(Beginning of Data supplied)

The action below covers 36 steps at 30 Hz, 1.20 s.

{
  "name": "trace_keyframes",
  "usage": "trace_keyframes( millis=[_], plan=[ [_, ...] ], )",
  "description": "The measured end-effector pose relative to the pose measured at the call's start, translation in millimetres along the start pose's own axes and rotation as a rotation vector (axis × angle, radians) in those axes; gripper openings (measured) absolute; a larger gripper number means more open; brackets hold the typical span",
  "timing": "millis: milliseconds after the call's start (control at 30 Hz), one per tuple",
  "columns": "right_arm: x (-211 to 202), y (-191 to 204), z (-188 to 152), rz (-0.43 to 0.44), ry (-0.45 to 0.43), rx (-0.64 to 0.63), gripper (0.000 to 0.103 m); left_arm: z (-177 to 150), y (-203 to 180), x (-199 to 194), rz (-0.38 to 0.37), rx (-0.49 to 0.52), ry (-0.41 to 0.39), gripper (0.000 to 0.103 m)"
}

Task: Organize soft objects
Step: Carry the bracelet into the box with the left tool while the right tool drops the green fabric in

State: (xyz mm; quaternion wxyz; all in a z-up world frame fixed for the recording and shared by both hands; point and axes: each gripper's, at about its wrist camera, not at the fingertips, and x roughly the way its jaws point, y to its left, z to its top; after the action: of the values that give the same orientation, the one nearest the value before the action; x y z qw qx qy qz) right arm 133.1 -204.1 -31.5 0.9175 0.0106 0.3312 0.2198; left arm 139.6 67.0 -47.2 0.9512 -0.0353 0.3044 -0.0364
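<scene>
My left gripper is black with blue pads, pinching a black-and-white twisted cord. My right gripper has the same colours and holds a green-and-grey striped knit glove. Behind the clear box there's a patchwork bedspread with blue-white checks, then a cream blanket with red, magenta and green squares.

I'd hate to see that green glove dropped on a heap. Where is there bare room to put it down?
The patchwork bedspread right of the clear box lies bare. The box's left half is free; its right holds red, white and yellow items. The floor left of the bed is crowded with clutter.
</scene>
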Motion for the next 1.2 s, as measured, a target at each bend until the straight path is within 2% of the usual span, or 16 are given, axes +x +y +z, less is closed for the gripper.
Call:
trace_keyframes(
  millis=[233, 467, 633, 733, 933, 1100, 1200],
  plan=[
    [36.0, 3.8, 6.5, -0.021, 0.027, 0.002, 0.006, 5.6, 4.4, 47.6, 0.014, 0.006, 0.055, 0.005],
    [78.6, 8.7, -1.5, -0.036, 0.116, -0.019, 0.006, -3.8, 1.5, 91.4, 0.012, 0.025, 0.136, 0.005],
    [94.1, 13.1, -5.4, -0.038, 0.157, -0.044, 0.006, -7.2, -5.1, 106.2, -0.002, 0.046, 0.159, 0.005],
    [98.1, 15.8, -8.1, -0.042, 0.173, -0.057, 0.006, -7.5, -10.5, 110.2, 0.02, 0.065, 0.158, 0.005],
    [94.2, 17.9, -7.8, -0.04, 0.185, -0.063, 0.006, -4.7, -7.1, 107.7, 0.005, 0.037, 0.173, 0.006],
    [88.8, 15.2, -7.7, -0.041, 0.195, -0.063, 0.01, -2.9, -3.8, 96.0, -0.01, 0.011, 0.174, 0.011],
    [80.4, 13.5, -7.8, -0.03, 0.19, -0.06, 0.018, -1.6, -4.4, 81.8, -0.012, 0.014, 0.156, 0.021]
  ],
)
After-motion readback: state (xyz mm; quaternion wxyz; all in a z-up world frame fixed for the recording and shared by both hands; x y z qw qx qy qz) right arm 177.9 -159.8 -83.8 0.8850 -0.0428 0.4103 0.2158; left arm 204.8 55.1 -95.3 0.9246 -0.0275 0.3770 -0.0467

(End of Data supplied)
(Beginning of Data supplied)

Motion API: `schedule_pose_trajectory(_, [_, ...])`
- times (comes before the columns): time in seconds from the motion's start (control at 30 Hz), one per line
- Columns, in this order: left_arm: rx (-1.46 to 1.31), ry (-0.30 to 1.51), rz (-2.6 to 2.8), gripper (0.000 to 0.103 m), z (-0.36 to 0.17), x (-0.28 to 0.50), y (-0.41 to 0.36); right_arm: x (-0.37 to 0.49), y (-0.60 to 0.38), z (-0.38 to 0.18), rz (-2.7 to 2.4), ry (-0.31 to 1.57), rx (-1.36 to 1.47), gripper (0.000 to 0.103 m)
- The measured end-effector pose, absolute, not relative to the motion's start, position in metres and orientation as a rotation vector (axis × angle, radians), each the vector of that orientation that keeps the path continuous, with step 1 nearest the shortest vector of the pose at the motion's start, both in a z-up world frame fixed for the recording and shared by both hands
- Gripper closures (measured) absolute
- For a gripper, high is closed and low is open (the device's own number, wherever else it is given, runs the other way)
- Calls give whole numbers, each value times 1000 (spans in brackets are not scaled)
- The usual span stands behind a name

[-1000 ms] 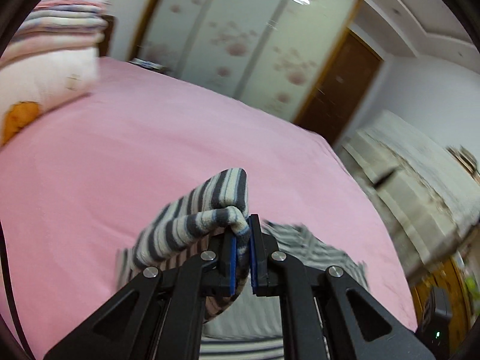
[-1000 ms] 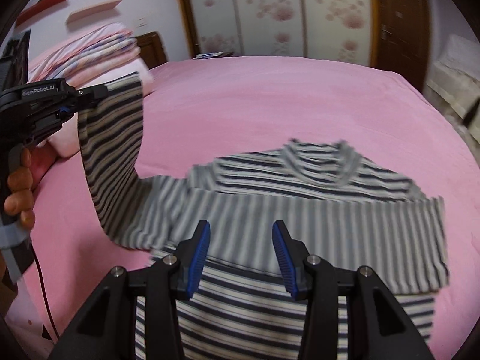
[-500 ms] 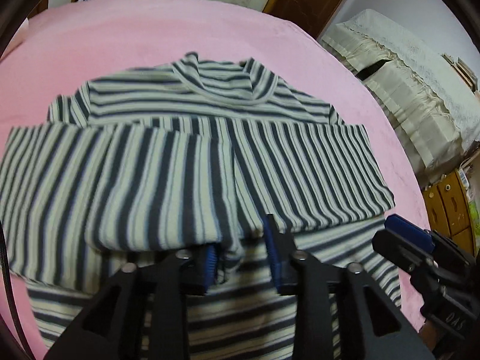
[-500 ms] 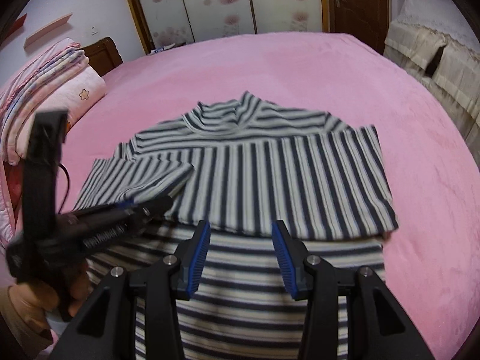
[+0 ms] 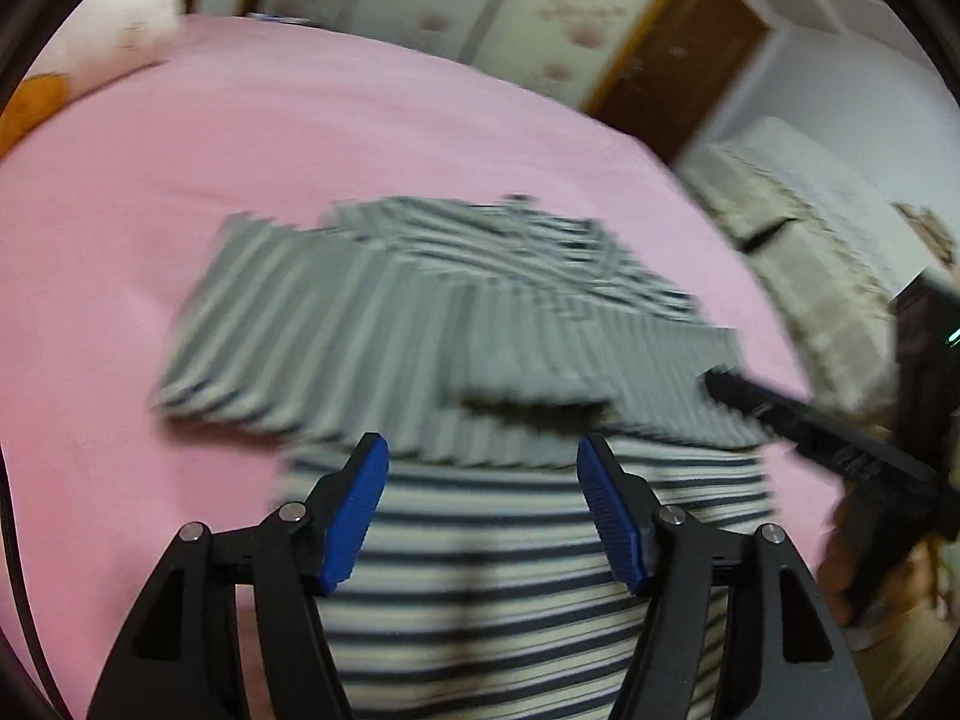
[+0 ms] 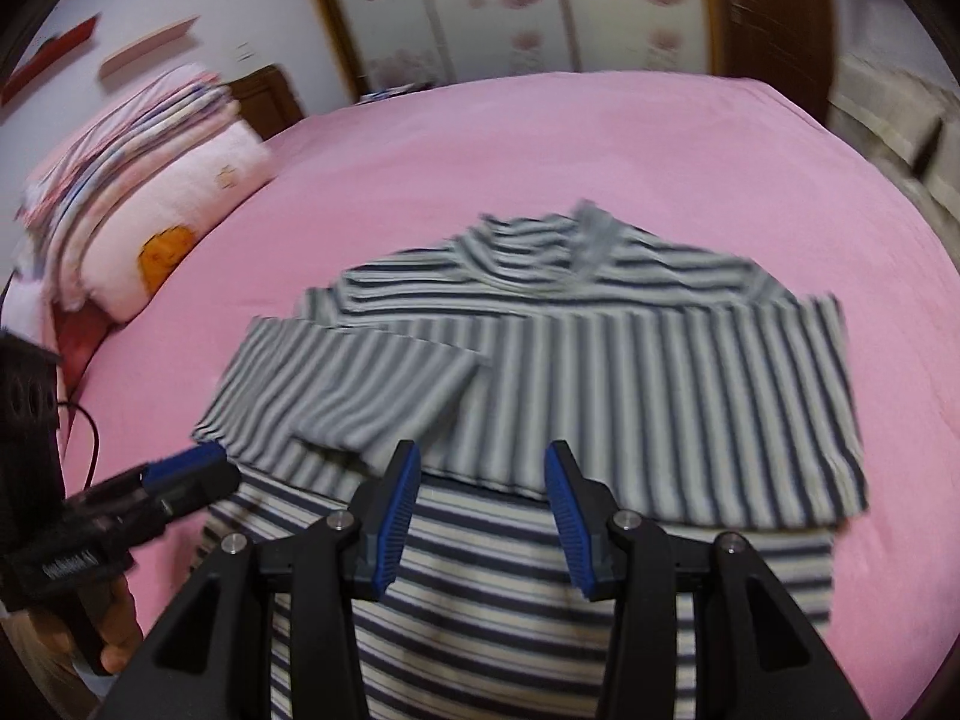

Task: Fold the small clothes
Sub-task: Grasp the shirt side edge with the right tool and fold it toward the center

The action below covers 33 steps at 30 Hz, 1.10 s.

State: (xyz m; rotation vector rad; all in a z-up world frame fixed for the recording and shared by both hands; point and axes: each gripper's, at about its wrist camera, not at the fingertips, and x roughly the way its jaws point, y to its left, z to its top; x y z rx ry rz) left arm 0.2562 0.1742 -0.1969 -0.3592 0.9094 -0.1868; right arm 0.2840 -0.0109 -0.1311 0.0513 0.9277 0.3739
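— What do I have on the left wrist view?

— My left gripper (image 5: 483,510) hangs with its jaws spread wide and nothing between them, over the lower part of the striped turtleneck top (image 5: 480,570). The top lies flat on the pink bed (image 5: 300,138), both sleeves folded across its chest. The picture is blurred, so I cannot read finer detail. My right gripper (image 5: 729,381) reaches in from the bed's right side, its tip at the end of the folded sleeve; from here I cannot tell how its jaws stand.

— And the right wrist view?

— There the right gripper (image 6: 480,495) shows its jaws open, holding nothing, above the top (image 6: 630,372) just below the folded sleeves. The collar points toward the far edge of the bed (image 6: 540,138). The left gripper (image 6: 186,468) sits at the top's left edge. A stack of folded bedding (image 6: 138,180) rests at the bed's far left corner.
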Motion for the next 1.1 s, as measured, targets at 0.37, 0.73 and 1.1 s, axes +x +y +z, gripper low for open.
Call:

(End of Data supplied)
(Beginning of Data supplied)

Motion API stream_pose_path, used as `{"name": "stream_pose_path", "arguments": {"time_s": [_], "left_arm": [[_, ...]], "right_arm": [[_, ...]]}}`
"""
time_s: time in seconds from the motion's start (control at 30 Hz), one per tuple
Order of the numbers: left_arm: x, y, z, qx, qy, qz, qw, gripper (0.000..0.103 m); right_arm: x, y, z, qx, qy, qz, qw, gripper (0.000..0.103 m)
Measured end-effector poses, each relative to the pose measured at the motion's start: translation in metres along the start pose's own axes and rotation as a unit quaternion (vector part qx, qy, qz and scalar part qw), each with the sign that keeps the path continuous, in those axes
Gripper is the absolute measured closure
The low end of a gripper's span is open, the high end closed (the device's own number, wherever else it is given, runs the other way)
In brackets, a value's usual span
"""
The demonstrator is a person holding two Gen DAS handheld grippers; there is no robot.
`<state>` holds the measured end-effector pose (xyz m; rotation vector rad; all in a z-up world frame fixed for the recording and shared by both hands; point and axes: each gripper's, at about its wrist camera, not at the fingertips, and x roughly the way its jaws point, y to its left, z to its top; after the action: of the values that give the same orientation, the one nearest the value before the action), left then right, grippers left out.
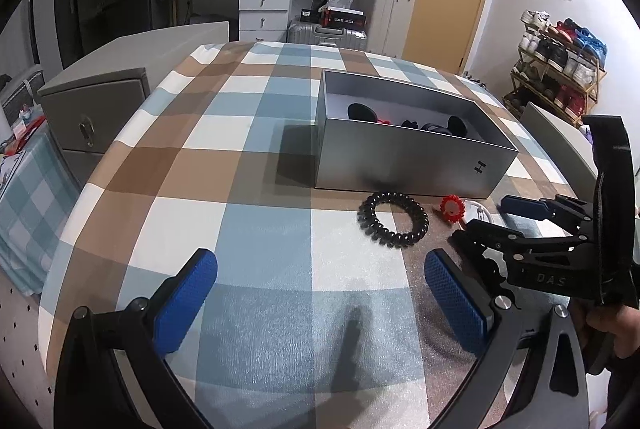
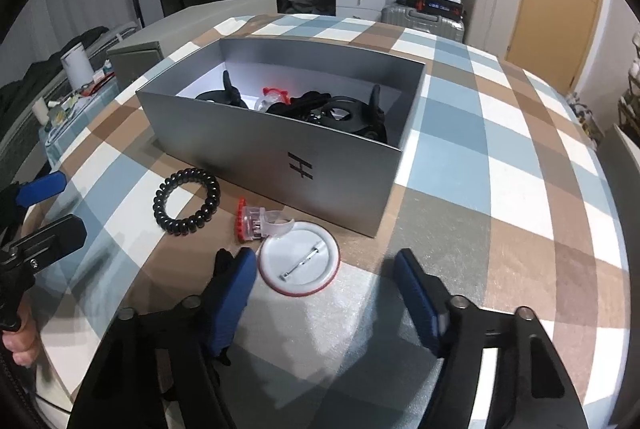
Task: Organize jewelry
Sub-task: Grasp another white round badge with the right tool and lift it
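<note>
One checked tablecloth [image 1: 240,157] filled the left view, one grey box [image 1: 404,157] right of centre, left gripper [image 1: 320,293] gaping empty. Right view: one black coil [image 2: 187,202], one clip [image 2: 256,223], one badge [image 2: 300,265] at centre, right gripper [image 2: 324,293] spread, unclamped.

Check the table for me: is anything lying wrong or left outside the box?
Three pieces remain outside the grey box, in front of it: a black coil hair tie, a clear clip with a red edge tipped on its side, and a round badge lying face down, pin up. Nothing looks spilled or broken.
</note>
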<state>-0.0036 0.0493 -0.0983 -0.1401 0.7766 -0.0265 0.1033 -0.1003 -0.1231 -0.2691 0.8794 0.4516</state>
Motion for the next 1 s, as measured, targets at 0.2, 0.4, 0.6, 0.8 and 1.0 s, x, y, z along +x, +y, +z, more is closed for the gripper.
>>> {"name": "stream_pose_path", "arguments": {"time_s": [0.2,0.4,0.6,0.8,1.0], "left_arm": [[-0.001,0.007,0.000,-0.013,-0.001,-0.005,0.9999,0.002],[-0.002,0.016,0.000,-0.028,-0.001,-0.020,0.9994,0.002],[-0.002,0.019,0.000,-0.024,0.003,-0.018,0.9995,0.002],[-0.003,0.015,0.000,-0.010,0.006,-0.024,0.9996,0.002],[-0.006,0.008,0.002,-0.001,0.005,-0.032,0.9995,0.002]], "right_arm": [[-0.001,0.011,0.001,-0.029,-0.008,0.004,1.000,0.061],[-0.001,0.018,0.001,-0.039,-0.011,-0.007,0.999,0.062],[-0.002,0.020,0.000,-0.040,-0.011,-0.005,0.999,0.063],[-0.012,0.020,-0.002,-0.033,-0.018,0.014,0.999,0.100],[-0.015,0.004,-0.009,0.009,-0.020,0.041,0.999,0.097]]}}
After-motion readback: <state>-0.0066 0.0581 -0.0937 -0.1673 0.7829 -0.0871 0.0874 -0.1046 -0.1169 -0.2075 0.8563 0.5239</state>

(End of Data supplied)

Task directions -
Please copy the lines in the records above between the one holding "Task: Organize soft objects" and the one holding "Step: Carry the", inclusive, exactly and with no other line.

Task output -
Task: Organize soft objects
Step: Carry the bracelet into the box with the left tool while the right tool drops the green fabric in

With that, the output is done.